The defendant, to support his theory that this court does not have jurisdiction, cites Homesteaders v. McCombs, 24 Okla. 201,103 P. 691, and Montgomery v. State Election Board,27 Okla. 324, 111 P. 447. It is unnecessary for us to review these authorities, or even comment on them. They have been ably distinguished from this class of eases by Sharp, J., in State ex rel. Freeling v. Ross, supra.

The defendant's second proposition is:

"That an appeal has been taken from the act of the board of county commissioners by Arthur Small and eight other taxpayers of McClain county, and, that the county clerk could not issue the warrant while this appeal was pending."

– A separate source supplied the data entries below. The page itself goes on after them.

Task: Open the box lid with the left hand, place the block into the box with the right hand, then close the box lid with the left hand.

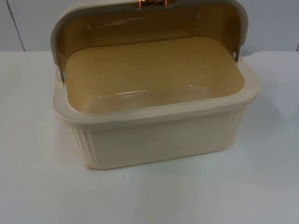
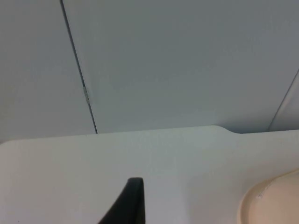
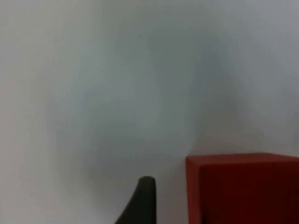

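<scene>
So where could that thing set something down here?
Inside the open box, whose floor is bare under the raised lid. Bare table also lies in front of the box and on both sides. The red block sits on the table.

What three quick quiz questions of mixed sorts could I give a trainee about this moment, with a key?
1. True or false: the box stands with its lid raised.
2. What lies inside the box? A) a red block B) nothing visible C) a cup
3. Fill in: the right wrist view shows a ___ block beside the right arm's fingertip.

Key: 1 true. 2 B. 3 red; the block sits on the white table, not yet in the box. The left arm's fingertip hangs over the table with the box's rim nearby.
</scene>
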`<state>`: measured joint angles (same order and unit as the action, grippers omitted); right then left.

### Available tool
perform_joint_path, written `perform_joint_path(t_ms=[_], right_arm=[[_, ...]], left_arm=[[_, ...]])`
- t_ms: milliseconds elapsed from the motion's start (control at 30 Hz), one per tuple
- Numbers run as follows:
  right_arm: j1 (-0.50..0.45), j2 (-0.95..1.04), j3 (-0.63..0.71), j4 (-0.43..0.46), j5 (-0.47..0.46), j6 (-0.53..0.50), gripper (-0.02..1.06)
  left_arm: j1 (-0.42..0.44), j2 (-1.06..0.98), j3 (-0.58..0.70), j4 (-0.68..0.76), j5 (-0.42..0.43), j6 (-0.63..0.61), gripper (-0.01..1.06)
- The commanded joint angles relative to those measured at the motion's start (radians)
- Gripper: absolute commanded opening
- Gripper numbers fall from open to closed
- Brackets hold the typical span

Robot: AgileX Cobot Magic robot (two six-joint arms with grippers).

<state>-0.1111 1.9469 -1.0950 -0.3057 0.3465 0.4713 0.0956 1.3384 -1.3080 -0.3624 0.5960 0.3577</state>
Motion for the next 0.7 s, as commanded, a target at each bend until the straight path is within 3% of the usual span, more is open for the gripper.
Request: perform_joint_path(t_ms=[0,667], right_arm=[[-0.018,0.003,-0.006,-0.002,0.004,0.008,0.81],[-0.024,0.031,-0.006,0.038,0.012,-0.001,0.81]], left_arm=[[0.003,-0.001,-0.003,0.008,-0.008,0.002,1.02],[0.003,-0.001,-0.003,0.007,-0.028,0.002,1.02]])
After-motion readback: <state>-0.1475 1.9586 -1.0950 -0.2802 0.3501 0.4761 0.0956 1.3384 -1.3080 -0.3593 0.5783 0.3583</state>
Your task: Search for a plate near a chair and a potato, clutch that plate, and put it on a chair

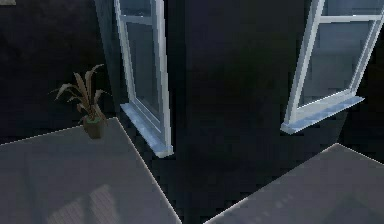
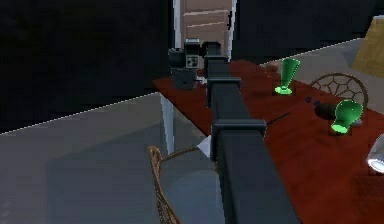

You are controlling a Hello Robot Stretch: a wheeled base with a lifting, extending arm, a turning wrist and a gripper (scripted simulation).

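The gripper [image 2: 178,62] is seen upper middle, by the table's [image 2: 300,130] corner; whether anything is held cannot be told. A pale plate-like thing [image 2: 377,155] lies at the right edge, well apart.

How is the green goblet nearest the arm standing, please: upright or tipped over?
Upright: the green goblet rests on its foot on the red table, bowl uppermost.
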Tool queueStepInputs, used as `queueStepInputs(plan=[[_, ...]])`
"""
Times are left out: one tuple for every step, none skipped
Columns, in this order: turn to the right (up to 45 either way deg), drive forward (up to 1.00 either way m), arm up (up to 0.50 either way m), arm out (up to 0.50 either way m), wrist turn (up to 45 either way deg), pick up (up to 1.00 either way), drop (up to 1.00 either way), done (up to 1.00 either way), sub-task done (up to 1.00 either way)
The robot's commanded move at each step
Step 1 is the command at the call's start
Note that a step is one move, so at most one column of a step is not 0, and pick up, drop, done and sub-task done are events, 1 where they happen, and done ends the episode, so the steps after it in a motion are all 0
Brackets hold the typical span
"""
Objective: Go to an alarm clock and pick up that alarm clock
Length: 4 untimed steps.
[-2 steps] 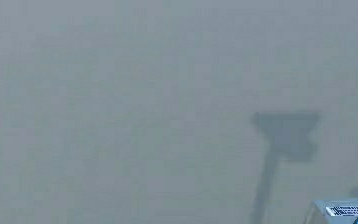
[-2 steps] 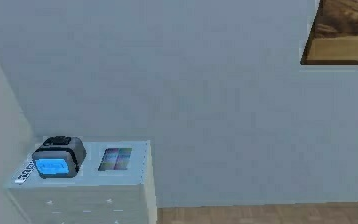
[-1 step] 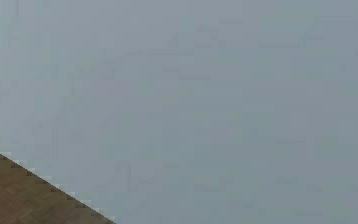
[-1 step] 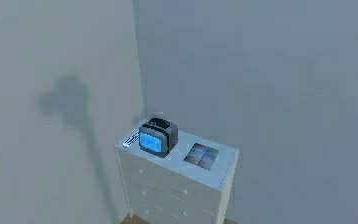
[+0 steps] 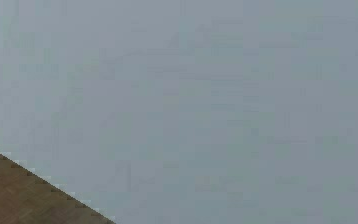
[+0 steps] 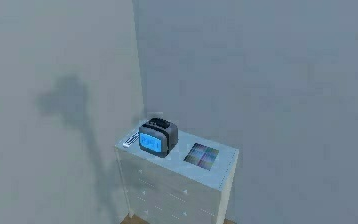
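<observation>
Alarm clock [image 6: 155,138], dark body with a blue face, sits in the arm side view's lower middle, on the left end of a white dresser [image 6: 172,188] top. Small pale bit touching its left side, too small to identify. Just right of the clock lies a flat square thing [image 6: 202,154] with a dark pattern, apart from it. Dresser bottom is cut off by the frame edge. Grey walls [image 6: 277,80] meet in a corner behind. Forward view: grey wall, brown floor [image 5: 27,195] wedge at lower left. Pincer state: cannot tell.
</observation>
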Motion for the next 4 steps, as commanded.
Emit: queueStepInputs(plan=[[0.0, 0.00, 0.28, 0.00, 0.0, 0.00, 0.00, 0.00, 0.00], [0.0, 0.00, 0.00, 0.44, 0.0, 0.00, 0.00, 0.00, 0.00], [0.0, 0.00, 0.00, 0.00, 45.0, 0.00, 0.00, 0.00, 0.00], [0.0, 0.00, 0.00, 0.00, 45.0, 0.00, 0.00, 0.00, 0.00]])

The right of the taxpayer of a county to appeal from the action of the board of county commissioners in allowing a claim depends upon section 1640, Revised Laws of Oklahoma, 1910, as amended by section 1, ch. 117, of the Session Laws 1915, page 169, which reads as follows:

"From all decisions of the board of commissioners, upon matters properly before *Page 158 them, there shall be allowed an appeal to the district court by any persons aggrieved, including the county by its county attorney, upon filing a bond with sufficient penalty, and one or more sureties to be approved by the county clerk, conditioned that the appellant will prosecute his or her appeal without delay, and pay all cost that he or she may be adjudged to pay in the said district court; said bond shall be executed to the county, and may be sued in the name of the county upon breach of any condition therein: Provided, that the county attorney, upon the written demand of at least fifteen (15) freeholders of the county, shall take an appeal from any action of the board of county commissioners when said action relates to the interests or affairs of the county at large or any portion thereof, in the name of the county, when he deems it to the interest of the county so to do; and in such case no bond shall be required or given, and upon serving the notice provided for in the next section the county clerk shall proceed the same as if a bond had been filed."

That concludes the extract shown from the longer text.